The Indian Institutes of Management (IIMs) are far from meeting the reservation norms for Scheduled Caste (15%), Scheduled Tribe (7.5%) and Other Backward Classes (27%) in their PhD programmes, but data presented to Parliament by the Union Education Ministry reveal that though the percentage of applications accepted out of total received is similar across social categories, the pool of candidates from the socially disadvantaged classes has remained shallow over the years.
Between 2018-19 and 2021-22, the 20 IIMs received 1,636 PhD applications from SCs, and selected 50 (3.05%);403 from STs and selected 15 (3.72%); 3,110 from OBCs and selected 130 (4.18%). It was no different in the general category: 13,669 applications received, 547 accepted (4%). Overall, the IIMs received 18,823 applications, and accepted 757 candidates (4.02%).
What is, however, striking in the data is the small pool of candidates from the socially disadvantaged categories. For SCs, the number of candidates applying has hardly increased – it was 386 in 2018-19 and three years later, it stood at 415. Similarly, for STs – from 88 to 100; the pool of OBCs has risen, but the base continues to be small – it has increased from 619 to 1,023. Compare this with the base of the general category, which was 3,103 in 2018-19, and stood at 3,799 in 2021-22..
IIMB’s Prof Deepak Malghan, who teaches public policy, and tracks affirmative action, says the question is not really about acceptance rates (percentage of applications accepted per 100). “The central problem is that IIMs have done virtually nothing to attract a talented application pool that is representative of India’s diverse society,” he says.
The government has been cognisant of this aspect for long. It has repeatedly stressed that IIMs were not exempted from the reservation policy in admissions, including for PhD programmes. Linking admissions into PhD programmes to caste diversity amongst faculty, it said in a April 19, 2017, letter to IIMA, “As a medium term measure, you may focus on having more fellows from SC/ ST/ OBC categories so that they can become prospective faculty members in your institute.”
Since this letter to IIMA more than five years ago, the representation of the socially disadvantaged in PhD programmes, and in faculty positions, has hardly improved.
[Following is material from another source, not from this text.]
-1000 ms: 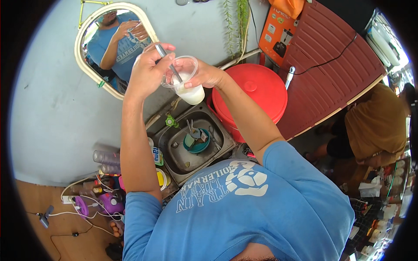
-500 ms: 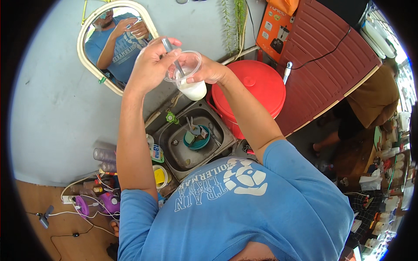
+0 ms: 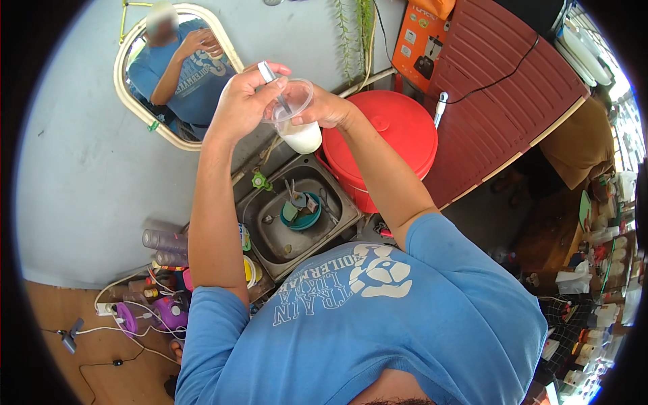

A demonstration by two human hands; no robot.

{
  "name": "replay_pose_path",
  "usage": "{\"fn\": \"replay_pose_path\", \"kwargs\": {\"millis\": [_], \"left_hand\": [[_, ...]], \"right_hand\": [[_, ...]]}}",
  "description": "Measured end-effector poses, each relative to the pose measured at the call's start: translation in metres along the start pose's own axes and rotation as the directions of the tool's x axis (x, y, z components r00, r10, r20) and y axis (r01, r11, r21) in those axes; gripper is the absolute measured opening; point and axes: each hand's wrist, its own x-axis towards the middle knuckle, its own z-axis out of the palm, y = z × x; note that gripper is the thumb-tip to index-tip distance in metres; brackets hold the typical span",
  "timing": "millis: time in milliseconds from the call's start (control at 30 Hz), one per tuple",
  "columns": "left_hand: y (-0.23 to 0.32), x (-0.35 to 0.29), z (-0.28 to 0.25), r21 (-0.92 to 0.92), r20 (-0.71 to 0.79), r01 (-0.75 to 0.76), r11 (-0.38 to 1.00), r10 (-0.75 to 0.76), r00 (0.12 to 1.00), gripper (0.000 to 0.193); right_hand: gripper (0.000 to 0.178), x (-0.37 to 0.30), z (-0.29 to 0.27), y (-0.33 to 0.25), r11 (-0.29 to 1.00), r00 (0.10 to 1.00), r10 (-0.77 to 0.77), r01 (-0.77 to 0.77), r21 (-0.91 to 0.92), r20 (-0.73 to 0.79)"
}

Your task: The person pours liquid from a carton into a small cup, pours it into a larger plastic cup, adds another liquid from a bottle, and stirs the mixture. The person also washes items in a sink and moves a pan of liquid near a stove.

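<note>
Over the far edge of the sink [image 3: 271, 244], at the left of the pair, the left hand [image 3: 237, 101] has its thumb and fingers closed on the grey handle of a slim utensil [image 3: 267, 71], which slants down into a clear cup [image 3: 301, 101]. For control, that grip is best kept light and moved mostly from the wrist, with the shaft clear of the rim so that the thin wall is not pushed sideways. Small, slow turns low in the cup would likely suit it better than wide sweeps, which could slop the contents over the lip.

Just to the right, the right hand [image 3: 325, 110] is clamped around the side of the cup, its thumb across the near wall. Firm but gentle seems right here: too hard a squeeze might buckle the plastic.

As for the cup, it is held up in the air between the two hands, see-through, with a broad round rim, narrowing toward a rounded base. Opaque white contents [image 3: 303, 140] show in its lower part, while the upper wall looks clear. Whether the utensil's tip reaches the bottom cannot be told.
</note>
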Motion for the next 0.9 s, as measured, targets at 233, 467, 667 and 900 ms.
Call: {"fn": "replay_pose_path", "kwargs": {"millis": [233, 467, 667, 900], "left_hand": [[-0.011, 0.011, 0.013, 0.150, -0.114, -0.177, 0.973, 0.195, 0.974, 0.020], [0.000, 0.017, 0.016, 0.100, -0.115, -0.049, 0.994, 0.061, 0.991, 0.021], [0.006, 0.021, 0.017, -0.040, -0.135, 0.082, 0.996, -0.087, 0.987, 0.019], [-0.001, 0.020, 0.009, 0.148, -0.280, -0.024, 0.989, 0.065, 0.958, 0.021]], "right_hand": [[0.051, -0.003, -0.018, 0.004, 1.000, 1.000, 0.001, -0.001, -0.015, -0.003], [0.053, -0.004, -0.038, -0.004, 1.000, 0.998, 0.016, -0.014, -0.026, 0.061], [0.061, 0.001, -0.048, -0.004, 0.999, 0.993, 0.019, -0.024, 0.037, 0.115], [0.065, 0.008, -0.050, -0.001, 0.997, 0.985, 0.064, -0.070, 0.035, 0.160]]}}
In fact, all IIMs had, in December 2019, requested the Ministry of Education (then called Ministry of Human Resource Development) to exempt them from reserving faculty positions for SCs, STs, OBCs and the Economically Weaker Sections (EWS).
Prof Malghan also traces the poor representation of the marginalised communities in the faculty positions to their low intake in the PhD programmes. “The PhD program is the nursery for future faculty members. We are today in a situation where over 85% of IIM faculty members are drawn from less than 10% of India’s diverse society,” he points out.
The Ministry of Education shared the numbers in the Rajya Sabha on Wednesday in a written response to a question raised by CPI(M) MP V Sivadasan. Among the total 757 students admitted in PhD programmes of the IIMs between 2018-19 and 2021-22, SCs account for 6.6%, STs 1.98% and OBCs 17.17%, and the general category around 72%.
Few from backward classes
The intake of PhDs from SC, ST and OBC communities in IIMs has remained low over years. This has also impacted the social diversity among faculty in the country’s elite B-schools since it is the pool of PhDs that can serve as a catchment area for recruitment to teaching positions.
Among the top IIMs, IIM-Ahmedabad received 200 PhD applications from SCs between 2018-19 and 2021-22, of which two were accepted; 78 from STs of which two were admitted; and 2,617 from the general category, of which 75 were admitted.
During the same period, IIM-Bangalore, accepted three out of 188 (none in 2021-22) PhD applications by SCs; none out of 52 by ST candidates; 80 out of 1,946 in the general category.
IIM Calcutta, meanwhile, accepted nine out of 219 applications from SC candidates; IIM Kozhikode (2 out of 298); Lucknow (9 out of 78); Indore (4 out of 97).
When contacted, IIM Indore Director Himanshu Rai said, “We follow the reservation norms. So the vacancies in reserved categories, if suitable candidates are not found, remain as such.”
Prof Malghan, however, questioned the practices of IIMs in implementing the reservation policy. “Reservations are defined as X% of some total number of seats. IIMs decided they can get away by not defining the base. You cannot have a 22.5% SC/ST quota if you do not know what the base is. It has to be 22.5% of some total number of seats.” He said IIMs led by IIMA claimed they were not able to determine in advance the total number of seats available in any given year.
An IIM alumnus, Anil Wagde, who is a party to an ongoing public interest litigation in the Gujarat High Court on the low representation of SC/ ST/ OBCs in the PhD programme in IIM Ahmedabad, said, “Over the years, the intake has remained largely constant. The IIMs’ argument that they do not know the number of seats available in advance does not hold water.”